= Beginning of Section =

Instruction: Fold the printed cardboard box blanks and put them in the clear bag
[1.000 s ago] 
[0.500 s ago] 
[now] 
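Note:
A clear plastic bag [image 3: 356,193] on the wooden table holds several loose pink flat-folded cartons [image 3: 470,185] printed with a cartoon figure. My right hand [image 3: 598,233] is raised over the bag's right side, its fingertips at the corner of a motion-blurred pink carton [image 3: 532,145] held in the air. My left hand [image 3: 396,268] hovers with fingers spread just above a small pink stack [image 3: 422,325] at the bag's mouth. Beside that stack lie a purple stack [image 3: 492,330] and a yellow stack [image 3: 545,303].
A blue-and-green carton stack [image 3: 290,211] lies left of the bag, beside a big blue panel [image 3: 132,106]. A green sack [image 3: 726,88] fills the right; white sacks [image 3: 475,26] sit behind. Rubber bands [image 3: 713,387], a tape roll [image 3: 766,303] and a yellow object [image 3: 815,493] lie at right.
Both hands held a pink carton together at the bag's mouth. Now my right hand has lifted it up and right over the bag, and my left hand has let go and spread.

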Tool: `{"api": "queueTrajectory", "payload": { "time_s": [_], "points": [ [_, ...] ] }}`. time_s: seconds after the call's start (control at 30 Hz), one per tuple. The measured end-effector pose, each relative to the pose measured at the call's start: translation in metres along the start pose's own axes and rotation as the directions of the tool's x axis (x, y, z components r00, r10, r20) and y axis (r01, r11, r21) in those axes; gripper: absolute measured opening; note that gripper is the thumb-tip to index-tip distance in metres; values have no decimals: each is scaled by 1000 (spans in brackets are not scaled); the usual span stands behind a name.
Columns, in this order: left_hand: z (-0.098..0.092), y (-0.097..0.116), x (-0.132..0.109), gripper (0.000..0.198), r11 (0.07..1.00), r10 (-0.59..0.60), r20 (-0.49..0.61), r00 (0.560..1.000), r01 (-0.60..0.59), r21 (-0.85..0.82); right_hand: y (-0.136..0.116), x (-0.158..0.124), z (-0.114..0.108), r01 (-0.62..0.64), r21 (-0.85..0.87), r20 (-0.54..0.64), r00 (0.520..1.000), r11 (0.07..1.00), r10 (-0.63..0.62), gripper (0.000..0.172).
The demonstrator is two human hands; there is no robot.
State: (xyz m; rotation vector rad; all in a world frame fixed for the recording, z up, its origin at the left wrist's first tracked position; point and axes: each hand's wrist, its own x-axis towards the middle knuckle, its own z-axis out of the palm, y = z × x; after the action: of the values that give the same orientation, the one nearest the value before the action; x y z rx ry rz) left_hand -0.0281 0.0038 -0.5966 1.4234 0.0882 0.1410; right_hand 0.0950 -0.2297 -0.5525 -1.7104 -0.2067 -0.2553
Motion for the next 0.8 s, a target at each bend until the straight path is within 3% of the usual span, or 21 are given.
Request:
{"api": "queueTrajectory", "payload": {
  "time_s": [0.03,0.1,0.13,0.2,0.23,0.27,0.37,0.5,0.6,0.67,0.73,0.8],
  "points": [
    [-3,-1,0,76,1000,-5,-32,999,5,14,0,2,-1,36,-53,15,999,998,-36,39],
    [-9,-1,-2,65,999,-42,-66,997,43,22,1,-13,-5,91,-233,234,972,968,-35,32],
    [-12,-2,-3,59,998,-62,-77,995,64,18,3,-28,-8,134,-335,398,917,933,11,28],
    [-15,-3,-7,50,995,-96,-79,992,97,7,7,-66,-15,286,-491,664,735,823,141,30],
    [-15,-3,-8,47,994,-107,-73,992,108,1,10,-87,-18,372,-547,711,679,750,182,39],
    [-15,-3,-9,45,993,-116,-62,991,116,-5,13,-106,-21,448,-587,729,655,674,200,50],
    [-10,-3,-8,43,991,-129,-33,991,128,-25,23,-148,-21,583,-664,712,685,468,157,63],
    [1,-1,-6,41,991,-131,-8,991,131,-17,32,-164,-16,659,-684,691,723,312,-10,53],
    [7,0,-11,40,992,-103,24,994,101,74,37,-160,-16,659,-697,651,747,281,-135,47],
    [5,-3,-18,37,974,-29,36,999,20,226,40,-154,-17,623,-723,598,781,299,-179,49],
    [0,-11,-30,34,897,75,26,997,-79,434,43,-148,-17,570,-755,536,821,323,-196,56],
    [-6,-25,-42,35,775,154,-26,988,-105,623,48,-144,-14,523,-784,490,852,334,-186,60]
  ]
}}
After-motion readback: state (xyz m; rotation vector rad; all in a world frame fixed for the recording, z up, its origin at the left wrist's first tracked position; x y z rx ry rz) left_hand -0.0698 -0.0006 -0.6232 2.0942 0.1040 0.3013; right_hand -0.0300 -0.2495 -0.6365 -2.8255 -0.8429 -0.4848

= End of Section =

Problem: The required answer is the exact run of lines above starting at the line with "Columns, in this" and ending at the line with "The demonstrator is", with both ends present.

Response to the task:
Columns, in this order: left_hand: z (-0.098..0.092), y (-0.097..0.116), x (-0.132..0.109), gripper (0.000..0.198), r11 (0.07..1.00), r10 (-0.59..0.60), r20 (-0.49..0.61), r00 (0.560..1.000), r01 (-0.60..0.59), r21 (-0.85..0.82); right_hand: y (-0.136..0.116), x (-0.158..0.124), z (-0.114..0.108), r01 (-0.62..0.64), r21 (-0.85..0.87), r20 (-0.54..0.64), r00 (0.520..1.000), r11 (0.07..1.00), r10 (-0.63..0.62), gripper (0.000..0.172).
The demonstrator is two human hands; there is no robot.

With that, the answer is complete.